After all the noise just recently over U.S. import duties on Chinese-made solar equipment and technology, now it’s Chinese-made wind technology that’s going to face higher duties.
The U.S. Commerce Department finalized import duties on wind towers manufactured by Chengxi Shipyard Co. and CS Wind Corp., in an action designed to combat government subsidies and “dumping” here in the U.S.
“The final results are an important step in remedying the material injury already suffered by the U.S. industry and will force the Chinese and Vietnamese producers to compete fairly,” Alan Price, an attorney with Wiley Rein LLP in Washington, said in a statement.

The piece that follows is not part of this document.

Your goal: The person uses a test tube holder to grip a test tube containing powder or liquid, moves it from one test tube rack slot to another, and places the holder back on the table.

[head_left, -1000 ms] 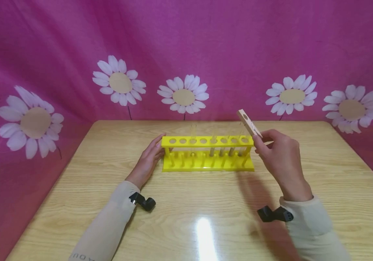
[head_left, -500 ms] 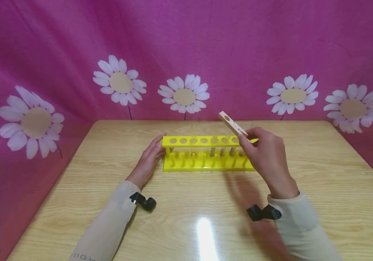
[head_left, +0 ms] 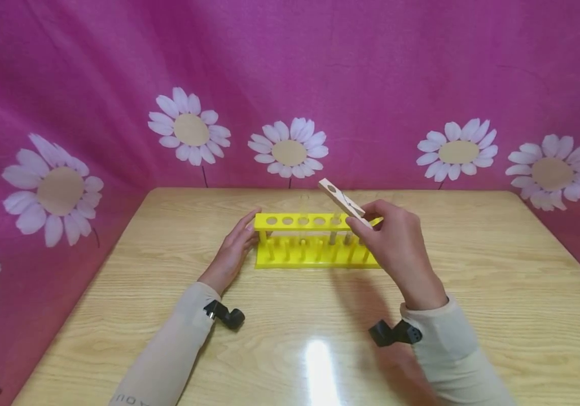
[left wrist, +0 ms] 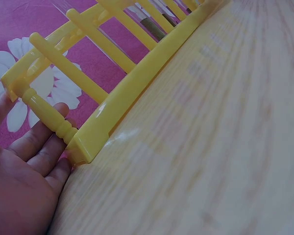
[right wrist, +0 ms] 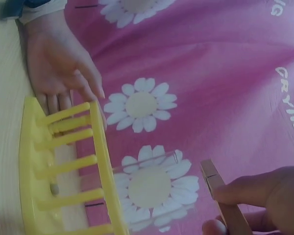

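Note:
A yellow test tube rack (head_left: 295, 263) stands on the wooden table, holding several clear test tubes. One tube (right wrist: 152, 161) looks empty; others toward the right have dark contents (left wrist: 152, 29) low down. At the rack's left end is my left hand (head_left: 231, 248), its extended fingers (left wrist: 34, 139) lying against and behind the end post. My right hand (head_left: 396, 248) pinches a wooden test tube holder (head_left: 342, 199), like a long clothes peg, between thumb and fingers. The holder slants up to the left above the rack's right half, apart from the tubes. This hand hides the rack's right end.
The light wooden table (head_left: 290, 316) extends around the rack on all sides. Behind and left of it hangs a magenta cloth (head_left: 371, 73) with large white daisies. Each sleeve cuff carries a black camera mount (head_left: 396, 332).
My right hand has moved left along the rack with the wooden test tube holder, from beyond the right end to over its right half. The left hand and rack have stayed put.

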Tool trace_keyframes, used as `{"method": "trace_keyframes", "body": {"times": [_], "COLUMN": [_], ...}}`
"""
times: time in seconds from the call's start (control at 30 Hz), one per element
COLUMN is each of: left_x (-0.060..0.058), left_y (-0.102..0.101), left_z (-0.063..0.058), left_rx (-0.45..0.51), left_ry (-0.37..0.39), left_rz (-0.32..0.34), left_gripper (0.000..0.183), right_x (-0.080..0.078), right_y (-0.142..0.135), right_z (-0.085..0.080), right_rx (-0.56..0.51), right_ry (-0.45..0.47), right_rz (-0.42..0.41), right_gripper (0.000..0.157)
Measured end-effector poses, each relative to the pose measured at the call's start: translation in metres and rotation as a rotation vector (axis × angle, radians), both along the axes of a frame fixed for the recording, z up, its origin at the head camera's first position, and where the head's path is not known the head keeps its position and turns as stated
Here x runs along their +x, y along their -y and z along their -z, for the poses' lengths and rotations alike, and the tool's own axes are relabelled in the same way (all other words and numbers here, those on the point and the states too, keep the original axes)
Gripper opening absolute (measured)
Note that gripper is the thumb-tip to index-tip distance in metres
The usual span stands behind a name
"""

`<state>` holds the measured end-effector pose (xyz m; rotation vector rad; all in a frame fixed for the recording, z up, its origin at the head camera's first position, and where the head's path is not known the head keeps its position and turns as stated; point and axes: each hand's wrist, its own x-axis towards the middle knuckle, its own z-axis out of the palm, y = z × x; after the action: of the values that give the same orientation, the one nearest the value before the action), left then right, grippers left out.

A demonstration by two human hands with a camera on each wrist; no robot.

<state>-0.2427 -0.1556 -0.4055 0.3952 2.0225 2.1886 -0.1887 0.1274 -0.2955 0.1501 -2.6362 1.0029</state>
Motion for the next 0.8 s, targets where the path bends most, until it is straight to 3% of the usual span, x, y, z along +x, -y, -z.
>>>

It’s an interesting time for such a move. The decision emerged right as two days of economic and trade talks began in Washington between China and the U.S. The question of government support for renewable technology and its economic and trade implications is expected to be a crucial issue.
For Chengxi Shipyard wind towers, anti-dumping duties were set at 47.59 percent, while Titan Wind Energy Suzhou Co. (SHE: 002531) will face duties of 44.99 percent. Earlier, Titan faced duties of just 20.85 percent, a rate set back in July. CS Wind’s Chinese unit, Guodan United Power, and Sinovel Wind Group Co. will all face rates of 46.38 percent. All other companies will face an even stiffer rate of 70.63 percent.
Anti-subsidy rates for CS Wind will be 21.86 percent, and 34.81 percent for Titan. All other producers and exporters will face anti-subsidy rates of 28.34 percent.
Numbers from Bloomberg make it clear that 25 percent of the U.S. wind-tower market comes from imports from China and Vietnam.
In 2011, U.S. imports of Chinese utility-scale wind towers amounted to $222 million, while those from Vietnam accounted for $79 million. This year, those numbers are already higher—in the first five months of 2012, imports from China were as high as $269 million.